Less than two months after Super Tuesday, Obama has significantly narrowed the wide gap in voter perceptions that once gave Clinton significant advantage over the first-term Illinois senator in experience, health care, the economy, and the handling of the war in Iraq.

Both Gallup and Washington Post/ABC News polls reveal that nationally Obama is holding about a 10-point lead among Democrats. In Pennsylvania, Clinton’s double-digit lead over Obama has now dwindled to single figures. A Post/ABC poll reveals that 54 per cent of Americans now have an unfavourable view of Clinton, up from 40 per cent shortly after she won the New Hampshire primary only three months earlier.

Senator Clinton needs to win the Pennsylvania primary. Not just by a little, but by a wide margin to re-establish her credibility and to re-energise her supporters. Her biggest asset, although some would say it’s also her biggest liability, is her husband.

When in Pennsylvania, President Clinton often gives as many as five or six speeches a day in university auditoriums, middle school gyms, YMCAs, and just about any place that will accommodate an enthusiastic crowd of a few hundred.

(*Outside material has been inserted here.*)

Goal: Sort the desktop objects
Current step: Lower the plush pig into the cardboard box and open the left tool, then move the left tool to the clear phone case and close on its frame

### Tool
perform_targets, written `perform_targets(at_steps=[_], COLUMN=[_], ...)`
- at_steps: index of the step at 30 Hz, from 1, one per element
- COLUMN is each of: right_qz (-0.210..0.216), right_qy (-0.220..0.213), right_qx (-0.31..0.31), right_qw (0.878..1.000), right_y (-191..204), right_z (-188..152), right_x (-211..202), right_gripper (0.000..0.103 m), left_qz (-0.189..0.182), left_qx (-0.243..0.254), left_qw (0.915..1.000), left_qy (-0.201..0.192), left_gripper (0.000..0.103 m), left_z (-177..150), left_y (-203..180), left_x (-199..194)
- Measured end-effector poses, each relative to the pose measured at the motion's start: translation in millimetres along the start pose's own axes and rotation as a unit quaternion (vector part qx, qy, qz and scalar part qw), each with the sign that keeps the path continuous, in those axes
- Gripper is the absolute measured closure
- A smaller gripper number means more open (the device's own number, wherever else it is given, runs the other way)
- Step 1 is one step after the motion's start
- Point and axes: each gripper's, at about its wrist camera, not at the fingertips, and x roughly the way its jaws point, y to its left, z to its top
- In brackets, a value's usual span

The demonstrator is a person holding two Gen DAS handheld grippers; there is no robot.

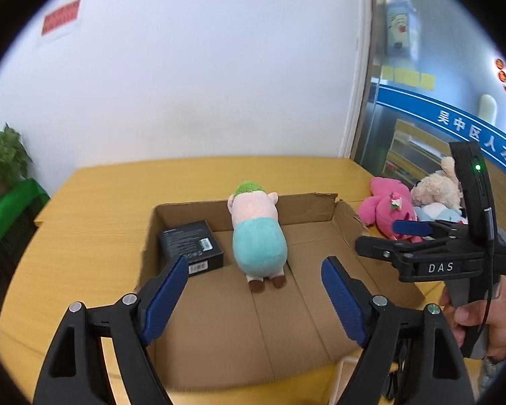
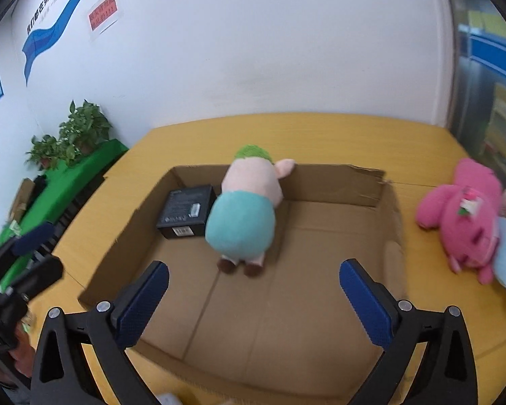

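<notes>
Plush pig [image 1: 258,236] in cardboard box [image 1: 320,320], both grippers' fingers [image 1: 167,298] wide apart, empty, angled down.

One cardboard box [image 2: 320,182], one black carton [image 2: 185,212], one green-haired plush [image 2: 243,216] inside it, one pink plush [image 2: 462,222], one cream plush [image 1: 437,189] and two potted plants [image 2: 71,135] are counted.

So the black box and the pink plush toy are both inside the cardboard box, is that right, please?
Not quite: the black box is inside the cardboard box, but the pink plush toy lies outside it on the table, as the right wrist view shows.
</notes>
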Motion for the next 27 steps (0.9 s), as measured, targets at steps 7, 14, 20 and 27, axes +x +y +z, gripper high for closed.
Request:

Two weeks ago, he even put a green scarf around his neck and walked in the St Patrick’s Day parade of the small mining community of Girardville in Schuylkill County. From the crowds, he gets his sustenance, and when he shakes your hand and looks you in the eye, it’s hard not to be mesmerised by a man whose enthusiasm and joy resonates with every voter.

During his own presidential campaigns, Bill Clinton never came to most of the rural communities whose voters he is now courting for his wife. If Hillary Clinton wasn’t fighting for her political life he probably wouldn’t be in those communities either since no local sponsor can afford his $100,000-$200,000 speaking fee. But, here he is, one of the nation’s brightest and most charismatic presidents, giving brilliant and perceptive campaign speeches, smiling, and shaking hands in some of the most rural parts of rural America, not unlike his home town of Hope, Ark., among people with some of the same values.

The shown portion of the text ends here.